Dryness, calcinosis and digital pitting scars can lead to ulcers on the skin. It's important to try to prevent these, and to take action quickly if they appear, as they can become infected and take a long time to heal:

  • Look after your skin and cover any broken areas with a clean plaster, Inadine or Mepilex.
  • Keep warm with extra warm blankets.
  • Keep an eye out for signs of infection in broken skin – yellow discharge, redness, swelling, pain and failure to heal.
  • If you see any of these signs, contact your GP or local rheumatology team immediately.
  • Keep a diary of where your ulcers appear – this will help your doctor to monitor and treat the problem.

Keep eyes and mouth from becoming dry

Many people with scleroderma have 'sicca' symptoms, meaning they have problems resulting from decreased tears and saliva production. These can cause pain and infections, but they can be treated.

For dry eyes:

  • Avoid dry atmospheres.
  • Humidify rooms.
  • Wear glasses with side arms.
  • Speak to your chemist about tear replacement drops, or your doctor about antibiotic eye drops if you have an infection.

For a dry mouth:

  • Take sips of water rather than glugs.
  • Avoid sugary drinks.
  • Chew sugarless gum.
  • Speak to your chemist or doctor about saliva replacement products and saliva stimulation tablets.
  • Take a spoonful of sugarless Greek yogurt before bed.
  • Speak to your doctor about the medications you are on, as some can worsen dry mouth symptoms.

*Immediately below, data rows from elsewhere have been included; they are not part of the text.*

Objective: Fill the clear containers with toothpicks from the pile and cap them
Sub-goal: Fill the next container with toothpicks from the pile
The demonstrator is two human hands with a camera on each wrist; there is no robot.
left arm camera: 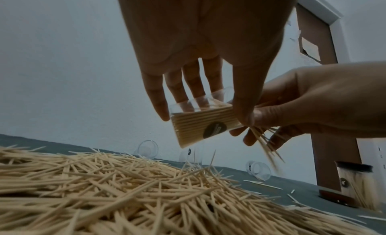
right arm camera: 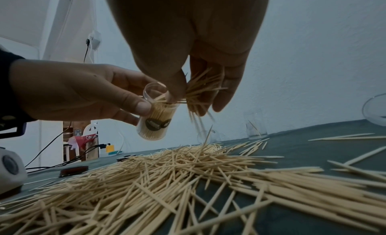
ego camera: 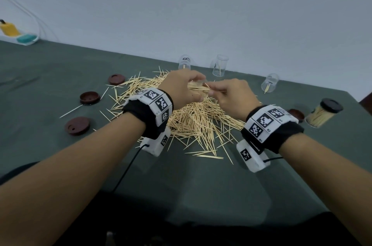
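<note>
In the head view, one clear container [ego camera: 322, 114] is seen already packed and capped at the far right, just beside a loose brown cap [ego camera: 296, 114], so one unit is judged finished. Three empty containers [ego camera: 220, 65] are ranged along the far edge of the green table [ego camera: 50, 76], each holding barely a stick, and three further caps [ego camera: 89, 97] are left lying at the left, well apart from them. The pile of toothpicks [ego camera: 193, 117] is spread in the middle, and above it the left hand [ego camera: 181, 88] and right hand [ego camera: 229, 94] are brought together. In the left wrist view, the held container [left arm camera: 200, 124] is gripped between the left thumb and curled fingers, tilted, and appears nearly full; its mouth is met by the right hand, where a loose bundle [left arm camera: 265, 142] is pinched. In the right wrist view, that bundle is seen partly entered at the open rim, with several sticks splayed outside it below the right fingers [right arm camera: 227, 93]. This second container is judged close to capping; three containers remain to be filled and capped.
</note>
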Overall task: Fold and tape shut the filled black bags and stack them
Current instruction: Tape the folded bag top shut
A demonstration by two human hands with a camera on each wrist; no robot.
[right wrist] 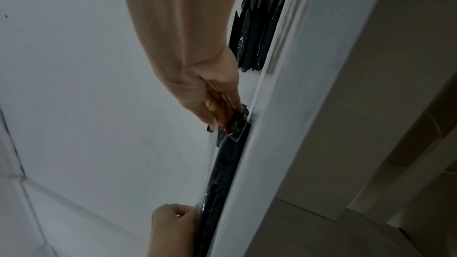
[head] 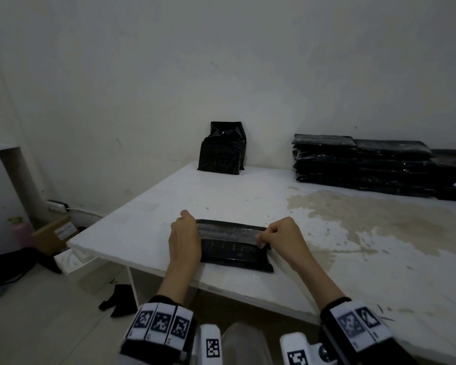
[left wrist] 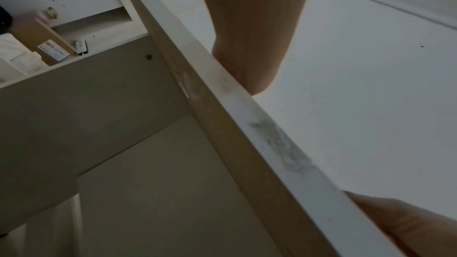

Take care of your gut and bowels

Problems with eating, reflux, and a sluggish gut and bowel are common symptoms of scleroderma. Here are some symptoms to look out for, and ways to manage to them.

For pain when swallowing:

  • Avoid foods that 'stick' like white bread, steak and chips, and speak to your doctor if it becomes unmanageable.

For reflux:

  • Avoid eating for two to three hours before bedtime.
  • Avoid drinking for an hour and a half before bedtime.
  • If you are smoker, try to quit.
  • If you are overweight, try to diet.
  • Elevate the head of your bed and sleep propped up.
  • Avoid fat, chocolate, caffeine and alcohol, and acidic foods like citrus fruits.
  • Eat small meals often rather than three large meals a day.

For a sluggish bowel:

  • Follow a well-balanced diet and avoid fatty, spicy, rich or dry foods
  • Speak to your doctor about swelling, pain, diarrhoea or constipation.
  • Try a probiotic drink or supplement.
  • Keep up a good fluid intake.

Listen to your body

Because the symptoms of scleroderma are so diverse, it's important to look out for changes in your body and the way you feel. If anything is troubling you, it's worth taking the time to speak to your doctor about it.

Many people with scleroderma suffer from fatigue and feel overwhelmed by the condition at times, so it's important to take a rest when you need to, too.

  • Look out for times and situations when you become more fatigued, and plan for them.
  • Make sure you're getting enough sleep, and ask for help from your doctor if not.
  • Notice any changes in your body and the way you feel, like breathlessness, palpitations or persistent coughs. Report anything unusual to your doctor.
  • Try to maintain a positive outlook and to make time to do the things you enjoy. That's not always easy, we know. If you need to speak to somebody, our helpline number is 0800 311 2756.